Content-Type: text/shitpost


Subject: I am a mathematician
Path: you​!your-host​!ultron​!grey-area​!fpuzhpx​!plovergw​!shitpost​!mjd
Date: 2018-01-27T10:40:56
Newsgroup: rec.food.cooking.math.mathematicians
Message-ID: <eb46159697eec255@shitpost.plover.com>
Content-Type: text/shitpost

I used to tell people I was a “failed mathematician”. I went to school for mathematics, and I liked the mathematics part but not so much the school part. When I got out of school I wasn't sure what I wanted to do with myself, but I was sure what I didn't want to do, and graduate school was near the top of that list. So I didn't go to graduate school, I didn't get a doctorate, and I didn't become a professional mathematician. Which as I think I've said before, is probably for the best, since I don't think I would have been that good at it — at best I think I would have been respectably second-rate.

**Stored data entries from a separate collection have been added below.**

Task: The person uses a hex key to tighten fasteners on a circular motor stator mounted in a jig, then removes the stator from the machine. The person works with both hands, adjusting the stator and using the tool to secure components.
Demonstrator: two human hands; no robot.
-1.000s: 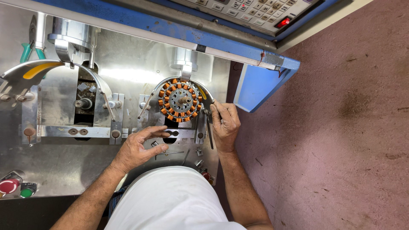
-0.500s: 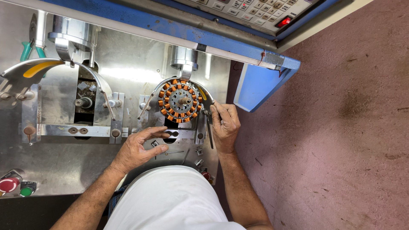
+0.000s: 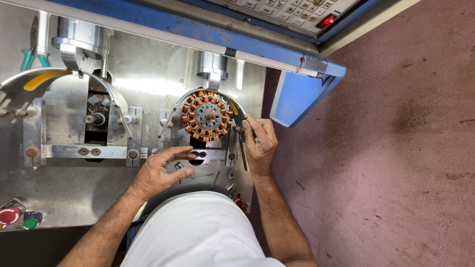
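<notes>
While the wound stator [image 3: 206, 114] sits on its spindle at centre of the steel machine plate [image 3: 64, 188], ring of copper-orange coils around a grey hub, both hands work beside it. Right hand [image 3: 260, 143] is at approx 4 o'clock of the stator, thumb and fingertips pinched narrow on a thin dark tool [image 3: 242, 151] that runs down along the curved metal guide arm [image 3: 236, 111]; the hand touches the guide's right edge, just beside the coils. Left hand [image 3: 161, 170] lies at approx 7 o'clock of the stator, palm down on the plate, fingers spread loose and pointing toward the slot under the stator; holds nothing, index tip just below the fixture. At 9 o'clock of the stator, w/ a gap between, a 2nd winding station [image 3: 96, 118] stands w/o a stator, bare shaft showing. Green-handled pliers [image 3: 30, 58] hang at far 10 o'clock. Red button [image 3: 10, 215] and green button [image 3: 30, 223] sit at the plate's 8 o'clock corner. Blue machine frame [image 3: 302, 94] and a grey keypad panel [image 3: 287, 12] w/ a red switch are at 1 o'clock. Maroon floor [image 3: 396, 173] fills the 3 o'clock side.
</notes>
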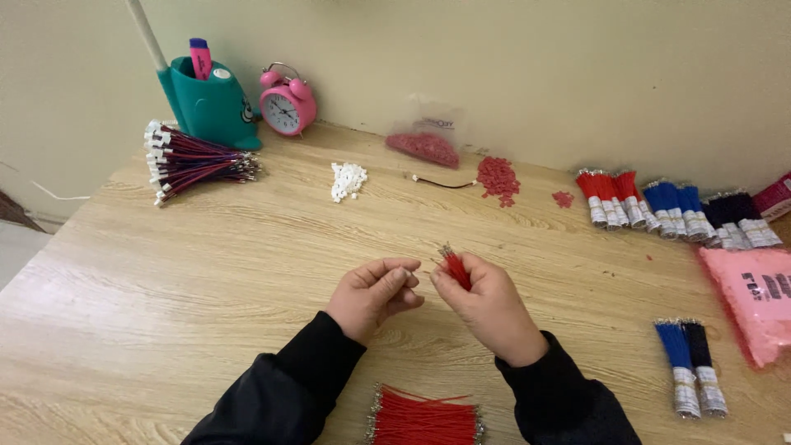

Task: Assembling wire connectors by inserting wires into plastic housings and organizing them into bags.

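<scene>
Head view: right hand (493,306) clenched on red wires (456,268), left hand (375,295) pinched beside; pink labelled bag (754,305) far right.

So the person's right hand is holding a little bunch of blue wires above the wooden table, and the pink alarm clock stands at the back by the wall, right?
Not quite. The head view shows the right hand holding a little bunch of red wires, not blue. The rest is right: it is above the wooden table, and the pink alarm clock stands at the back by the wall.
</scene>
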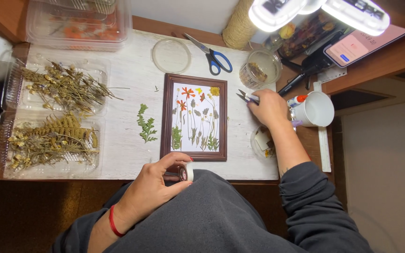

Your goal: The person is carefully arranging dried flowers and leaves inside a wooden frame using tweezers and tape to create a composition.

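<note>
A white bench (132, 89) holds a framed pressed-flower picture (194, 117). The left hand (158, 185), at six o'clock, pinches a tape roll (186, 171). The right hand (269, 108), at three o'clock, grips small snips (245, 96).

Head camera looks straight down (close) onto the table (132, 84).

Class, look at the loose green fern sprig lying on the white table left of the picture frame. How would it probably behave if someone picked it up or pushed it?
The fern sprig looks flat and thin with fine leaflets, so it is probably very light and would slide or flutter at a slight push. It seems pressed and dried like the plants in the picture frame, so it is likely brittle: leaflets could snap if pinched.
</note>
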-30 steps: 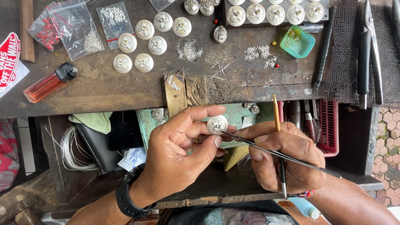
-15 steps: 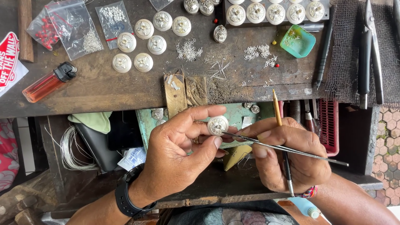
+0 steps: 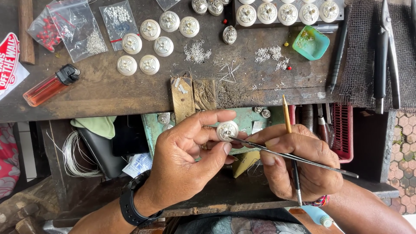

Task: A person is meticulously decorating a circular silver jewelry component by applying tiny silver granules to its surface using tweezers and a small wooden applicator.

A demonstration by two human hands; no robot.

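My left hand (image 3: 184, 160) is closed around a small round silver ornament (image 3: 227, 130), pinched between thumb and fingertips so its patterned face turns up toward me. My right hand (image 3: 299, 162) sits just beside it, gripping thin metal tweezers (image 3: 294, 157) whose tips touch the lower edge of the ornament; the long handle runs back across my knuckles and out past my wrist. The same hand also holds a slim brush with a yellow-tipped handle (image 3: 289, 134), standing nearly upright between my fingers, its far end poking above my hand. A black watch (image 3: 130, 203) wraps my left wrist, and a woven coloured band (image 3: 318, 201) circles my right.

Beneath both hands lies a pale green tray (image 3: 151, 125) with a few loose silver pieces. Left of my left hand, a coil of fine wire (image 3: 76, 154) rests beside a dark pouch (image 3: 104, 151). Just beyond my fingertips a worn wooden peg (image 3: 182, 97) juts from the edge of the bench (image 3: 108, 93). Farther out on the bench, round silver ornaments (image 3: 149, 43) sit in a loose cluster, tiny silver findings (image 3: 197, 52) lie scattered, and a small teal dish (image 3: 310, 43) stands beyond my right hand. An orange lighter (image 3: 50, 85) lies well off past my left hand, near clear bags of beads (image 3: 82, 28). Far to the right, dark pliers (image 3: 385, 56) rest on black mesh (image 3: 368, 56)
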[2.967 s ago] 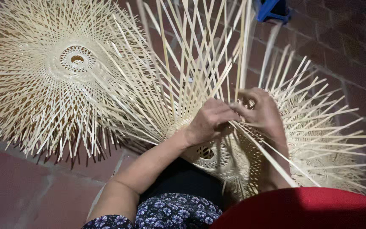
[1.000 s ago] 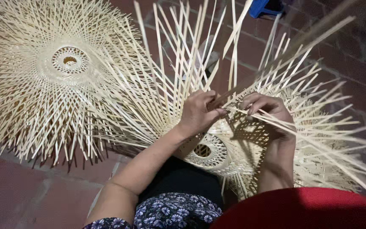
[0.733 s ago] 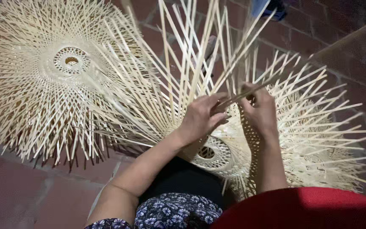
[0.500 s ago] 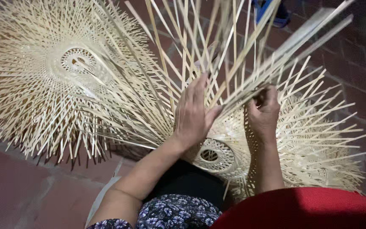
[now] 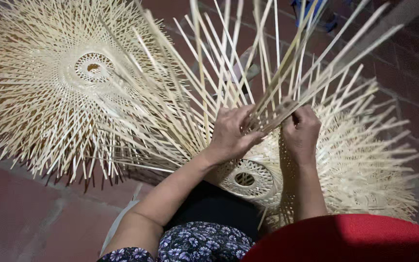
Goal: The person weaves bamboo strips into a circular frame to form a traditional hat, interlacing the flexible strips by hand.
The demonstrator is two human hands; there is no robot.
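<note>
Both hands grip bamboo strips (image 5: 287,82); left hand (image 5: 231,133) pinches them; right hand (image 5: 300,132) fists around them, above a basket (image 5: 248,178); woven disc (image 5: 73,87) far left.

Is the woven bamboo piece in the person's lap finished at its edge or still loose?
Still loose: the woven piece has unwoven bamboo strips fanning upward between both hands.

We count two woven bamboo frames: one finished disc (image 5: 90,73) lying left of the half-woven frame (image 5: 248,179), and two hands, left hand (image 5: 231,133) and right hand (image 5: 300,133), on that frame's loose strips.
</note>
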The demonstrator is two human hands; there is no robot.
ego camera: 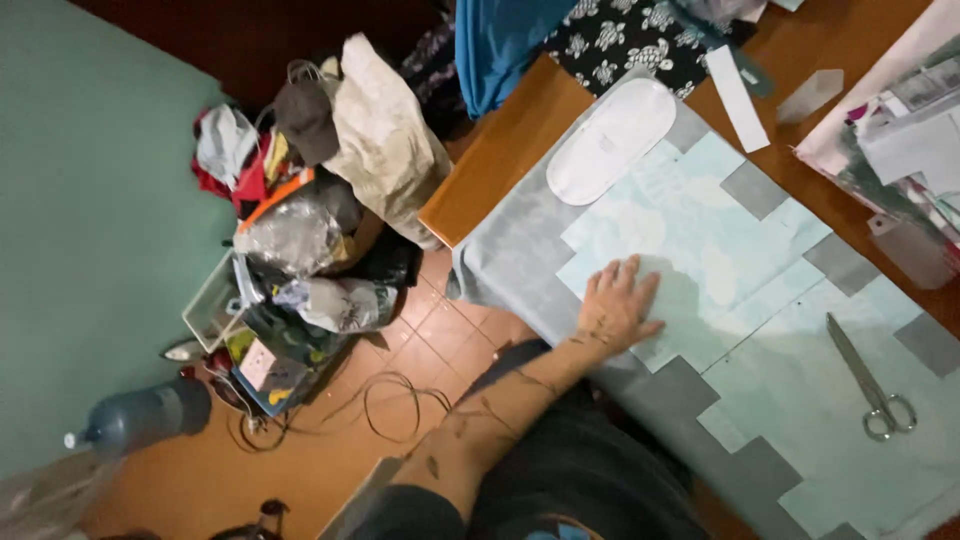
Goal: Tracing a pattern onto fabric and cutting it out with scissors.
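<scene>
My left hand [617,305] lies flat, fingers spread, on pale blue paper pattern pieces [700,230] laid over grey fabric [520,260] on a brown wooden table [500,150]. A white oval sole-shaped piece [612,138] rests on the fabric's far corner. Silver scissors [868,380] lie on the pattern to the right of the hand, apart from it. My right hand is out of view.
Black-and-white turtle-print cloth [620,40] and blue cloth [495,45] sit at the table's far end. White paper strip [738,95] and printed fabric [900,130] lie at right. A heap of bags and clothes [310,210], cables [390,405] and a water jug [140,415] crowd the floor.
</scene>
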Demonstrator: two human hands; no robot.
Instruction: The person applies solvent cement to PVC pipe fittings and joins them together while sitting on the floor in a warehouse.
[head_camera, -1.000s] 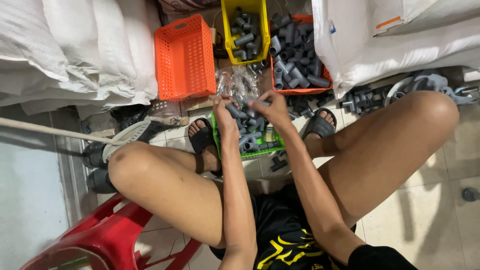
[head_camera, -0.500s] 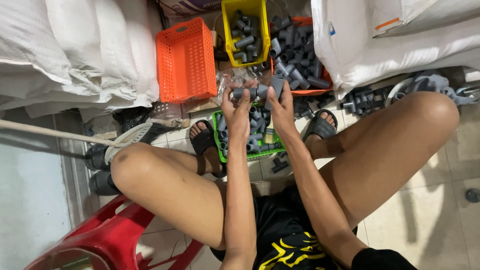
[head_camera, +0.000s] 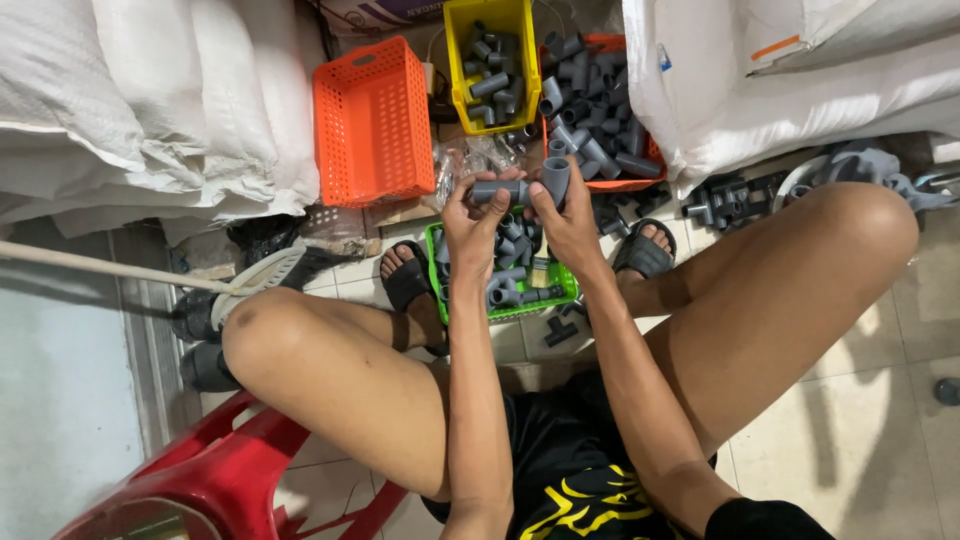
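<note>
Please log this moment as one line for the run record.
left hand: holds grey pipe piece | right hand: holds grey tee fitting | below: green basket

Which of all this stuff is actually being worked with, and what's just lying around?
In use:
left hand and right hand, holding a grey pipe piece against a grey tee fitting
green tray of fittings below the hands

Lying about:
orange basket
yellow basket
white sacks
red stool
</note>
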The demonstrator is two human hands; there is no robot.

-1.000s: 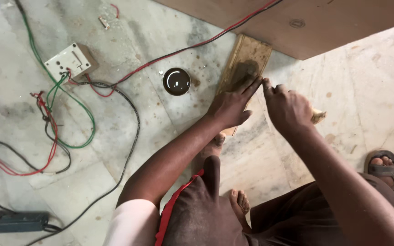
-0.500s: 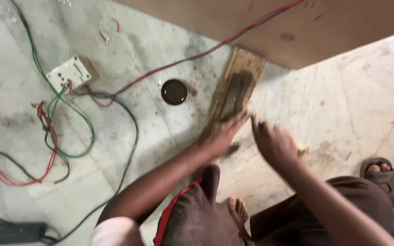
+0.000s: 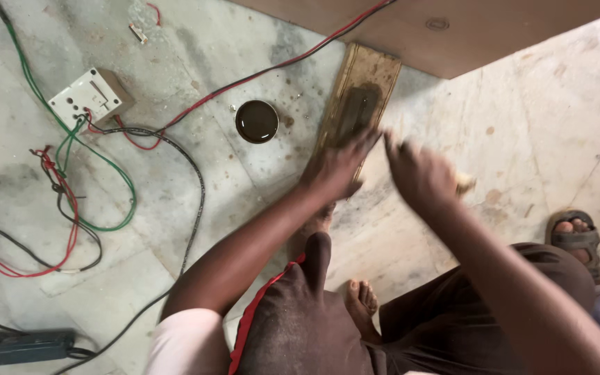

Still I really love mathematics. I was sad when I told people that I was a failed mathematician.

But that all changed one day. I had read or heard the following claim:

A writer is anyone who writes, and who calls themselves a writer.

Some people disagree with this formulation. Trying to track down the source, I found a number of articles purporting to explain the difference between “a writer” and “someone who writes”. As a published, successful writer, I say fuck those articles. If you write, and you call yourself a writer, you are a writer. Maybe not a professional writer. Maybe not a published writer. Maybe not even a talented writer. But a writer nevertheless, and your writing is as fully legitimate as anyone's.

One day I decided that was true of mathematics also. Who is a mathematician? A mathematician is anyone who does mathematics, and who calls themselves a mathematician. I certainly did do mathematics, seriously, persistently, and almost every day. All that remained was for me to start calling myself a mathematician.

I started at once. I am a mathematician. Not a professional mathematician, not a published mathematician, and not even a particularly talented mathematician. But a mathematician nevertheless, and not a “failed” one.

It is a more accurate description of the real state of things, and it feels good to recognize that.